Poco ha importado a la mesa del Parlament, los avisos efectuados por el Tribunal Constitucional,  poco ha importado que los asesores del propio Parlament hayan informado desfavorablemente sobre la ilegalidad de las acciones que quieren emprender, el Parlamento Catalán está buscando un nuevo motivo de enfrentamiento con la Administración Central, posiblemente en la búsqueda de nuevos titulares, en la búsqueda de nuevos elementos para seguir autovictimizándose.

La oposición sigue echándoles en cara que en ningún país del mundo existe el nombramiento de un presidente de manera telemática, y que salgan del cuento en el que se han metido, que vuelvan a la realidad que la república no existe. Que mientras que las leyes obedecen a un interés general, esta ley por contrario se trata de un privi-legum, un privilegio para a través de una ley particular sacar adelante unos intereses particulares.
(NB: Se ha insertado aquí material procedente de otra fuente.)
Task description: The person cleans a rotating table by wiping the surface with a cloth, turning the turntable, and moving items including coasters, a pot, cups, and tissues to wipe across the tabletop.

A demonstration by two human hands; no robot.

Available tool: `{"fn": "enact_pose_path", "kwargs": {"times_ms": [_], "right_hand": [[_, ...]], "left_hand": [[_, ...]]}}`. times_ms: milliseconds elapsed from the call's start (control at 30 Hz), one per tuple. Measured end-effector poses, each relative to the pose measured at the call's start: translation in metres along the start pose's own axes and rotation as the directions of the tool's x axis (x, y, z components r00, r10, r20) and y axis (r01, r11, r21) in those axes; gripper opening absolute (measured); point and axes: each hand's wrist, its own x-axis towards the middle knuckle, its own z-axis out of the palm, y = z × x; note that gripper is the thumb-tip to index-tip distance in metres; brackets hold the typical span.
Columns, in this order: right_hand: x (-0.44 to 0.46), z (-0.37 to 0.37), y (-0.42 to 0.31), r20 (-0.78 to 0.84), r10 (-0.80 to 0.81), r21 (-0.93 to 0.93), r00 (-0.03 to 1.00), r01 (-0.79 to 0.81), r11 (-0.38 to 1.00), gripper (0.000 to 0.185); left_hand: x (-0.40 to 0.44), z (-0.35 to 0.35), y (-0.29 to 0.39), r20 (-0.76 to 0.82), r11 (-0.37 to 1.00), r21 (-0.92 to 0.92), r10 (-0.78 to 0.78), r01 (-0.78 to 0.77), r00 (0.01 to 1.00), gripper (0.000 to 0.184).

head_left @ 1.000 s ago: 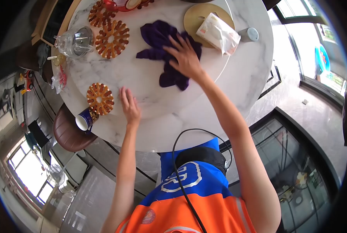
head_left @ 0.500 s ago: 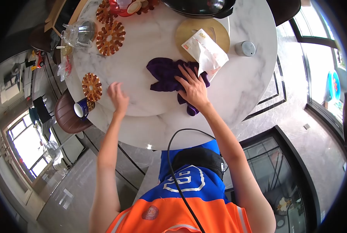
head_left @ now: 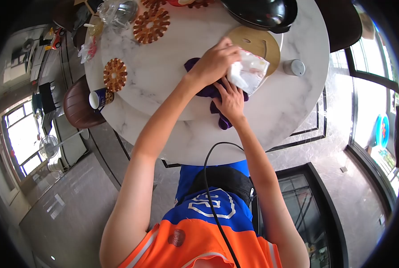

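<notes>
A crumpled dark purple cloth (head_left: 207, 91) lies on the round marble table. My right hand (head_left: 230, 102) rests on it, palm down, with fingers spread and their tips beside a white packet. This soft packet (head_left: 250, 73), with faint red print, lies partly over a round gold-coloured mat (head_left: 273, 47). My left hand (head_left: 216, 61) reaches across above the cloth, its bent, slightly blurred fingers closed on the packet's left edge. The hand covers that end of the packet and part of the cloth.
Beyond the mat stands a black pan (head_left: 266, 13); a grey cylinder (head_left: 294, 67) is to its right. Wooden trivets (head_left: 151, 26), a clear glass jug (head_left: 121, 13) and a blue paper cup (head_left: 102, 98) are on the left. A chair (head_left: 82, 103) adjoins the table's left edge.
My left hand has swung from the table's left side across to the packet and closed on it. The right hand stays on the cloth. The view has shifted somewhat.
</notes>
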Motion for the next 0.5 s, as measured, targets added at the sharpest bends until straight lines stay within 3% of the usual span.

El Consejo de Garantías estatutarias dictaminó que la reforma para poder investir a Puigdemont era ilegal. Recordemos que ese “Conseil” sería (con muchísimos matices) el Tribunal Constitucional Catalán. Y a pesar de eso ha sido desoído por Torrent, que en mitad del pleno ha pedido que le facilitasen el informe emitido por los mismos.

El tono se está volviendo bronco en el Parlament, y Arrimadas, Iceta y otros muchos parlamentarios están haciéndoles ver que están queriendo sacar una ley adelante que de sobra saben que no va a pisar la calle.

El rodillo independentista ha aprobado la tramitación de la ley por lectura única.